Activity:
All of the data is to be copied without a single change.
%%
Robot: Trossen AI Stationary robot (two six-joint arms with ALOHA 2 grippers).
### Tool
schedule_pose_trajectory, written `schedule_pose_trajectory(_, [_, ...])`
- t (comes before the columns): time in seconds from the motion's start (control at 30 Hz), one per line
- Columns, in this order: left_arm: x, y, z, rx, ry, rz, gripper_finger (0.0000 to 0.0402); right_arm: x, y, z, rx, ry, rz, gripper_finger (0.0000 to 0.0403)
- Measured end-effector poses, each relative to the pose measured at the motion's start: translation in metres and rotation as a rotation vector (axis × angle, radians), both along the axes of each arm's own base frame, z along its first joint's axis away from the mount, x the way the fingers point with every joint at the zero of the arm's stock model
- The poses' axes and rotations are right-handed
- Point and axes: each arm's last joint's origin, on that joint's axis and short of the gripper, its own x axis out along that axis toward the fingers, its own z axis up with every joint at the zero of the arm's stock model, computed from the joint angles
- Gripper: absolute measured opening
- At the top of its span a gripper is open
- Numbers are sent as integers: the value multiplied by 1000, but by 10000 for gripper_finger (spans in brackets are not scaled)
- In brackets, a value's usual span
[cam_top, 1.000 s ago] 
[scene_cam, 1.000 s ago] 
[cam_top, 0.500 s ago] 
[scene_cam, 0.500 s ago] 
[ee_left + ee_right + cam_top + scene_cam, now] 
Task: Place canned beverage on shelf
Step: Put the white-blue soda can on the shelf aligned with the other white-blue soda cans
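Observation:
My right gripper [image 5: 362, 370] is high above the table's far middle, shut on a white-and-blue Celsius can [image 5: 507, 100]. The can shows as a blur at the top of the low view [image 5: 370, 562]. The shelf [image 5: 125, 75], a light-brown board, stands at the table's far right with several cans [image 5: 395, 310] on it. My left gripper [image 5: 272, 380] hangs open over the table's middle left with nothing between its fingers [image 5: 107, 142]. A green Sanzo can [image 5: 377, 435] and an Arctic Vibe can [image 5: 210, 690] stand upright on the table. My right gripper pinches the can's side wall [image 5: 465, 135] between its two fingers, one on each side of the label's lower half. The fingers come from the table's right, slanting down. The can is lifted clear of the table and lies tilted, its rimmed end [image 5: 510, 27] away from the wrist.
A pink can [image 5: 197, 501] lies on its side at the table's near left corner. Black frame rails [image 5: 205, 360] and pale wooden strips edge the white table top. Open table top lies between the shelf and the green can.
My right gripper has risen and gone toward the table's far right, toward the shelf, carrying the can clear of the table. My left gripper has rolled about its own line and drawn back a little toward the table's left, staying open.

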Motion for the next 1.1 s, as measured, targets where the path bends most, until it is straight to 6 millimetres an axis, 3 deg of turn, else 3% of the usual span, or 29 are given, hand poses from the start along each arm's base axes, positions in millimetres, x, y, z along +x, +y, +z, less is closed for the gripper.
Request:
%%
Solution for this task:
Robot: Trossen AI Stationary robot (two six-joint arms with ALOHA 2 grippers).
### Tool
schedule_pose_trajectory, written `schedule_pose_trajectory(_, [_, ...])`
- t (comes before the columns): time in seconds from the motion's start (control at 30 Hz), one per line
- Columns, in this order: left_arm: x, y, z, rx, ry, rz, gripper_finger (0.0000 to 0.0402); right_arm: x, y, z, rx, ry, rz, gripper_finger (0.0000 to 0.0403)
- Measured end-effector poses, each relative to the pose measured at the motion's start: translation in metres and rotation as a rotation vector (axis × angle, radians), both along the axes of each arm's own base frame, z along its first joint's axis away from the mount, x the way the fingers point with every joint at the zero of the arm's stock model
- The poses' axes and rotations are right-handed
- Point and axes: each arm's last joint's origin, on that joint's axis and short of the gripper, its own x axis out along that axis toward the fingers, its own z axis up with every joint at the zero of the arm's stock model, computed from the joint angles
- Gripper: absolute measured opening
- At the top of its span a gripper is open
- Numbers are sent as integers: the value multiplied by 1000, but by 10000 for gripper_finger (spans in brackets are not scaled)
- In brackets, a value's usual span
[cam_top, 1.000 s ago] 
[scene_cam, 1.000 s ago] 
[cam_top, 0.500 s ago] 
[scene_cam, 0.500 s ago] 
[ee_left + ee_right + cam_top + scene_cam, now] 
Task: Place canned beverage on shelf
Step: Put the white-blue soda can on the shelf aligned with the other white-blue soda cans
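Observation:
My right gripper [image 5: 362, 370] is high above the table's far middle, shut on a white-and-blue Celsius can [image 5: 507, 100]. The can shows as a blur at the top of the low view [image 5: 370, 562]. The shelf [image 5: 125, 75], a light-brown board, stands at the table's far right with several cans [image 5: 395, 310] on it. My left gripper [image 5: 272, 380] hangs open over the table's middle left with nothing between its fingers [image 5: 107, 142]. A green Sanzo can [image 5: 377, 435] and an Arctic Vibe can [image 5: 210, 690] stand upright on the table. My right gripper pinches the can's side wall [image 5: 465, 135] between its two fingers, one on each side of the label's lower half. The fingers come from the table's right, slanting down. The can is lifted clear of the table and lies tilted, its rimmed end [image 5: 510, 27] away from the wrist.
A pink can [image 5: 197, 501] lies on its side at the table's near left corner. Black frame rails [image 5: 205, 360] and pale wooden strips edge the white table top. Open table top lies between the shelf and the green can.
My right gripper has risen and gone toward the table's far right, toward the shelf, carrying the can clear of the table. My left gripper has rolled about its own line and drawn back a little toward the table's left, staying open.
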
Motion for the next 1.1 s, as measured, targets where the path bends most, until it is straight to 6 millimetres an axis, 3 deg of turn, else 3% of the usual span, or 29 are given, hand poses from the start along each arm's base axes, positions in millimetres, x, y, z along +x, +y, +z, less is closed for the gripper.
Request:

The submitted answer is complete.